Read Paul Chi’s full story here.
Netflix and Chill
Worried about all the family time you’re about to embark upon this weekend? Have no fear: Netflix is once again here to save you, with a slew of new content dropping on the service just in time for your Passover Seder. And what goes better with matzo-ball soup than Beyoncé, a buddy comedy featuring Gina Rodriguez, and a doc from Fab 5 Freddy on weed?
According to our critics, the surest thing to tune in to is Homecoming, Beyoncé’s documentary about her 2018 appearance at Coachella, and what it took to get there. Beyoncé is credited with writing, directing, and executive-producing the movie, which delves into the struggles she went through to get back in shape after a difficult pregnancy and a C-section. But as critic K. Austin Collins writes, even with all that access, Beyoncé remains somewhat unknowable: “Even as the artist brings us close—even as she deploys aesthetics of intimacy, with grainy images like something out of an 8-mm family archive and confessions that sound delivered to us personally, as if over a late-night call with a dear friend—we can only get so close.”
Read his full review here.
Someone Great, from Jennifer Kaytin Robinson, is also a fun distraction, with Rodriguez and co-stars Brittany Snow and DeWanda Wise serving up enough chemistry and female friendship to make up for a minimalist plot. Says critic Sonia Saraiya: “Someone Great isn’t really a rom-com; it’s a last-day-of-summer movie, but one that will end with its characters forced to become grown-ups.”

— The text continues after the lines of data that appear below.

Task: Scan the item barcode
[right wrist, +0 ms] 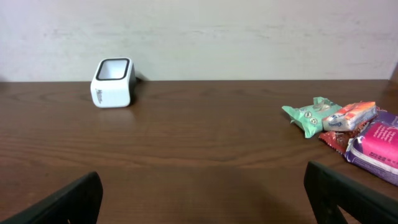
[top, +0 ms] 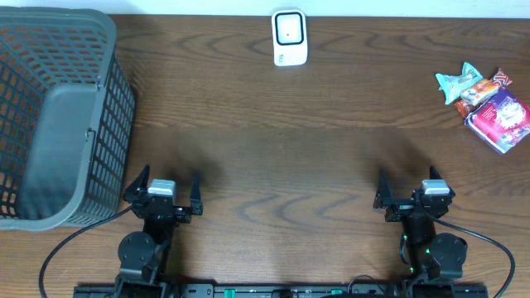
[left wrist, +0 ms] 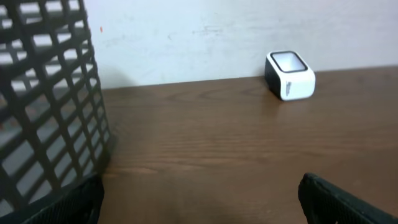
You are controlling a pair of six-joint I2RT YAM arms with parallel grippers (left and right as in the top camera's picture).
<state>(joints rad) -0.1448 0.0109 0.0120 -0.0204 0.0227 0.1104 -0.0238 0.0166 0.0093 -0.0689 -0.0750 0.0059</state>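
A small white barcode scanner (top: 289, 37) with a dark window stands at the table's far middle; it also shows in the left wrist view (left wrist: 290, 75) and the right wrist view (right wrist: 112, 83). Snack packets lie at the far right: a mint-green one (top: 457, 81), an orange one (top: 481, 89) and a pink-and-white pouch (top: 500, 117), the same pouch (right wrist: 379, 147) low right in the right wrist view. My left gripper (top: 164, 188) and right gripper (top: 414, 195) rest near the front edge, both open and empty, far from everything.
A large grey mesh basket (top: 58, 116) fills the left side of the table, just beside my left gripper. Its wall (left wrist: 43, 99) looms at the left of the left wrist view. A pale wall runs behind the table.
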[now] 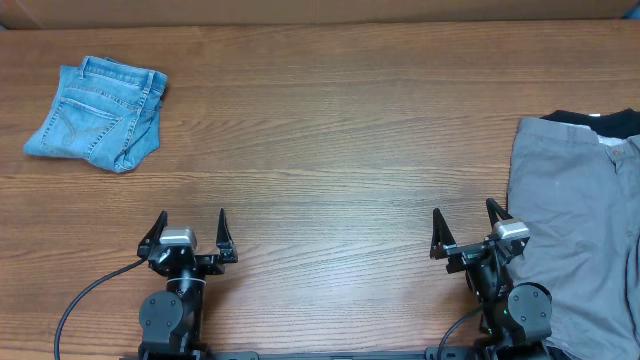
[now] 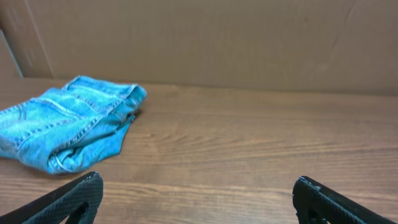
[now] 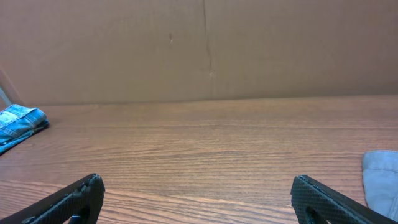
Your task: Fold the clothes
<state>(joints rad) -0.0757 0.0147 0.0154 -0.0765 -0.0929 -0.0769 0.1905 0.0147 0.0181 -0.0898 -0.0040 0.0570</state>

Read her full review here.
Nestled between the first night of Passover and Easter Sunday is 4/20: the annual celebration of all things weed. Netflix is commemorating the day with the release of Grass Is Greener, a new documentary film from hip-hop legend Fab 5 Freddy. As Dan Adler reports, the doc explores the ways people of color have been disproportionately targeted by the criminalization of the drug while simultaneously being cut out of the legal marijuana business. Says the former host of Yo! MTV Raps: “A lot of people of color have been targeted by the police across the country for decades for cannabis prosecution. People who have been convicted can’t participate in the business most of the time, which are the people that pioneered it as a business.”
For more, click here.
New Obsession
Egyptian-American comedian Ramy Youssef is a conundrum of sorts: a modern-day twentysomething trying to make it in comedy as a practicing Muslim. He’s captured the experience in a new 10-part series from Hulu, called Ramy, which bows today on the streaming service. The series stars Youssef as a heightened version of himself, tackling the issues of love, sex, and friendship while trying to remain pious. Saraiya calls the show “an earnest exploration of Muslim identity that at times runs toward saccharine; one gets the impression that the show, mindful that the mere act of being Muslim in America is provocative, has carefully neutered itself of anger. But Ramy makes up for this with an unflinching, transgressive portrait of American Islam, one that holds both its traditions and its deviations from tradition in the same embrace.”